Pour la première fois, la Tunisie organise un scrutin sans recourir à l’encre électorale, une mesure que l’Instance supérieure indépendante pour les élections (ISIE) présente comme un levier de réduction des coûts et de modernisation du processus électoral.
Les électeurs de la circonscription d’El Kabaria, dans le gouvernorat de Tunis, étaient appelés dimanche à élire un nouveau député à l’Assemblée des représentants du peuple lors d’une élection législative partielle marquée par une première en Tunisie : la suppression de l’encre électorale. L’annonce a été faite par le président de l’Instance supérieure indépendante pour les élections (ISIE), Farouk Bouasker, à l’ouverture du scrutin.

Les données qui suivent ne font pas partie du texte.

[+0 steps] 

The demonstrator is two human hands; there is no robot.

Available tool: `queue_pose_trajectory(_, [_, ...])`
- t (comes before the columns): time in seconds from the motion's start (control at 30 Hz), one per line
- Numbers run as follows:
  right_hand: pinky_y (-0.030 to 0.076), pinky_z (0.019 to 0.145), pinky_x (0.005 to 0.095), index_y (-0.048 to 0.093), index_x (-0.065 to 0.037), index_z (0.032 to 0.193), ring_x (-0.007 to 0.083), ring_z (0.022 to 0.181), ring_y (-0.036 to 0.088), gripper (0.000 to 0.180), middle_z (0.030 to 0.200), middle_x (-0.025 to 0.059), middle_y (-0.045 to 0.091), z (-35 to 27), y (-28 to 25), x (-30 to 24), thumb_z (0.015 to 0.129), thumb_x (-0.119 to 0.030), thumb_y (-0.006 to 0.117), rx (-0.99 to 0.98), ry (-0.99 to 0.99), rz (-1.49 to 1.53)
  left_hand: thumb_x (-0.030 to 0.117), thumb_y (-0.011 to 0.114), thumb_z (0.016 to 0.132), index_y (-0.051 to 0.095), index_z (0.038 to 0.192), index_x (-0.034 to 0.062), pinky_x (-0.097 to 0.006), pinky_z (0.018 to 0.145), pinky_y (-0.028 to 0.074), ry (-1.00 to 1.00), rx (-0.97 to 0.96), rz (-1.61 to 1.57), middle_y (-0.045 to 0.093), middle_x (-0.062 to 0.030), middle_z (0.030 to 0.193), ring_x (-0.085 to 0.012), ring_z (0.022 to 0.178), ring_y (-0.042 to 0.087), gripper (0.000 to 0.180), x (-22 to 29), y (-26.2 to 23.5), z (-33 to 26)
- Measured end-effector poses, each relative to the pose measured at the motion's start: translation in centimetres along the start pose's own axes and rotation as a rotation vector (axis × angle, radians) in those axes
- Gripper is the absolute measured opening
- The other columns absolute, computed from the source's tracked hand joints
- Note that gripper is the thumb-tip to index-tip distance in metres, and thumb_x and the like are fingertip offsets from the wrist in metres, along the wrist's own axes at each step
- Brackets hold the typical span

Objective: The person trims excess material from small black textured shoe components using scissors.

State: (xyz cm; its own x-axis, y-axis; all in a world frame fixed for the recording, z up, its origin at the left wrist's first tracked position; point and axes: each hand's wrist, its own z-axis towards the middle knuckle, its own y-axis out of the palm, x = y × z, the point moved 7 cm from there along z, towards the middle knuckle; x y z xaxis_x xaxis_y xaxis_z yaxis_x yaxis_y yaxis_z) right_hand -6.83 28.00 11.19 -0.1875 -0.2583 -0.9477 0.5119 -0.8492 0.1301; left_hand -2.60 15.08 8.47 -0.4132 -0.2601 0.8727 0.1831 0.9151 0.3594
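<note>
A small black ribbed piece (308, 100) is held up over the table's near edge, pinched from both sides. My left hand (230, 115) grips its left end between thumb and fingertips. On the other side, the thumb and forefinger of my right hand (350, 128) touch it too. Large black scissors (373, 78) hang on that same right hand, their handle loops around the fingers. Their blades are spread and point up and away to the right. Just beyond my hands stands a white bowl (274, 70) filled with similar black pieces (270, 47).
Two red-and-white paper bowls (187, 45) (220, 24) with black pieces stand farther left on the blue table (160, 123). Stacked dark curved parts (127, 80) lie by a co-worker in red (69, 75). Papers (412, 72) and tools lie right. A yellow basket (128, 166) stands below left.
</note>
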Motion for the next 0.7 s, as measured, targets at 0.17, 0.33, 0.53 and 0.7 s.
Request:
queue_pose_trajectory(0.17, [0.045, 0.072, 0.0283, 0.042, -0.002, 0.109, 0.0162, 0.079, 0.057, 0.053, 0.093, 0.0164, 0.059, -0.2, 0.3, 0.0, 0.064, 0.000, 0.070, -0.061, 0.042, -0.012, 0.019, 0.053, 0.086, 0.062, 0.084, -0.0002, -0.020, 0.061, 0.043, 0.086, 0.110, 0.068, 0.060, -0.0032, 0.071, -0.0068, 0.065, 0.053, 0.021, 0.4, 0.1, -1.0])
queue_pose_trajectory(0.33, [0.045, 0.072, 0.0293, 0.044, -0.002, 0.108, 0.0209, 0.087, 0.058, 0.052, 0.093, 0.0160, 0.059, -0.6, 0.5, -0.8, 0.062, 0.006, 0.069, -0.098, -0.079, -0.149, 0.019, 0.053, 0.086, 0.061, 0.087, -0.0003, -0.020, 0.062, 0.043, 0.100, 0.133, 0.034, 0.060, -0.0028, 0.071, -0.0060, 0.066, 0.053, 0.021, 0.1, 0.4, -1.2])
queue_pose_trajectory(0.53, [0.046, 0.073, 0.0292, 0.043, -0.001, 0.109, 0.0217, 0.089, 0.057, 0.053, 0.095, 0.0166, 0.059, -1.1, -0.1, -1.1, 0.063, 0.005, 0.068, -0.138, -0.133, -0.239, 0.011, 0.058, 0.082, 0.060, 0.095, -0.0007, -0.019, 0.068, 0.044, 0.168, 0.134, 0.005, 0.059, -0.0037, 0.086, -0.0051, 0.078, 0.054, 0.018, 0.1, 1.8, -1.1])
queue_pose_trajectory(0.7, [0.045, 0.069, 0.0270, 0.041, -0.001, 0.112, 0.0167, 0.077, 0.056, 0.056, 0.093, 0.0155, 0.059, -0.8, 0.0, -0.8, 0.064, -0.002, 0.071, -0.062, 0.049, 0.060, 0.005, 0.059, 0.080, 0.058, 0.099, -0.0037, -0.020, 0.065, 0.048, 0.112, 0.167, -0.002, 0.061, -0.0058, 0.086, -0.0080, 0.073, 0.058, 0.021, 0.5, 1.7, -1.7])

Selon le responsable de l’instance électorale, cette consultation constitue la première élection organisée sans recours à l’encre indélébile, traditionnellement utilisée pour prévenir les votes multiples. Il a indiqué que l’ISIE assure également, pour la première fois, l’encadrement intégral du scrutin à travers ses agents et cadres centraux et régionaux, dans le cadre d’une nouvelle organisation opérationnelle.
Farouk Bouasker a affirmé que la suppression de l’encre électorale ne remet pas en cause les garanties de transparence du vote. Il a expliqué que l’ISIE s’appuie désormais sur une base de données jugée fiable pour le contrôle des électeurs, chaque votant étant tenu de présenter sa carte d’identité nationale avant d’exercer son droit de vote. Selon lui, cette évolution s’inscrit dans une démarche de rationalisation des procédures tout en maintenant l’intégrité du processus électoral.
Le président de l’ISIE a également mis en avant les retombées attendues de cette mesure sur les finances publiques. Il a estimé que les récentes réformes engagées dans l’organisation des scrutins avaient déjà permis de réduire les coûts du processus électoral et que l’abandon de l’encre électorale contribuerait à de nouvelles économies. Il a par ailleurs évoqué les contraintes environnementales liées à l’élimination de cette encre, estimant que sa suppression répond également à des considérations écologiques.
Dix-sept centres de vote ont été ouverts de 8h00 à 18h00 pour permettre aux électeurs de choisir leur représentant parmi cinq candidats. Ce scrutin partiel est organisé afin de pourvoir le siège devenu vacant à la suite du décès du député Salah Mbarki. À cette occasion, Farouk Bouasker a appelé les électeurs inscrits dans la circonscription d’El Kabaria à participer massivement au vote, soulignant l’importance de cette échéance pour la représentation parlementaire locale.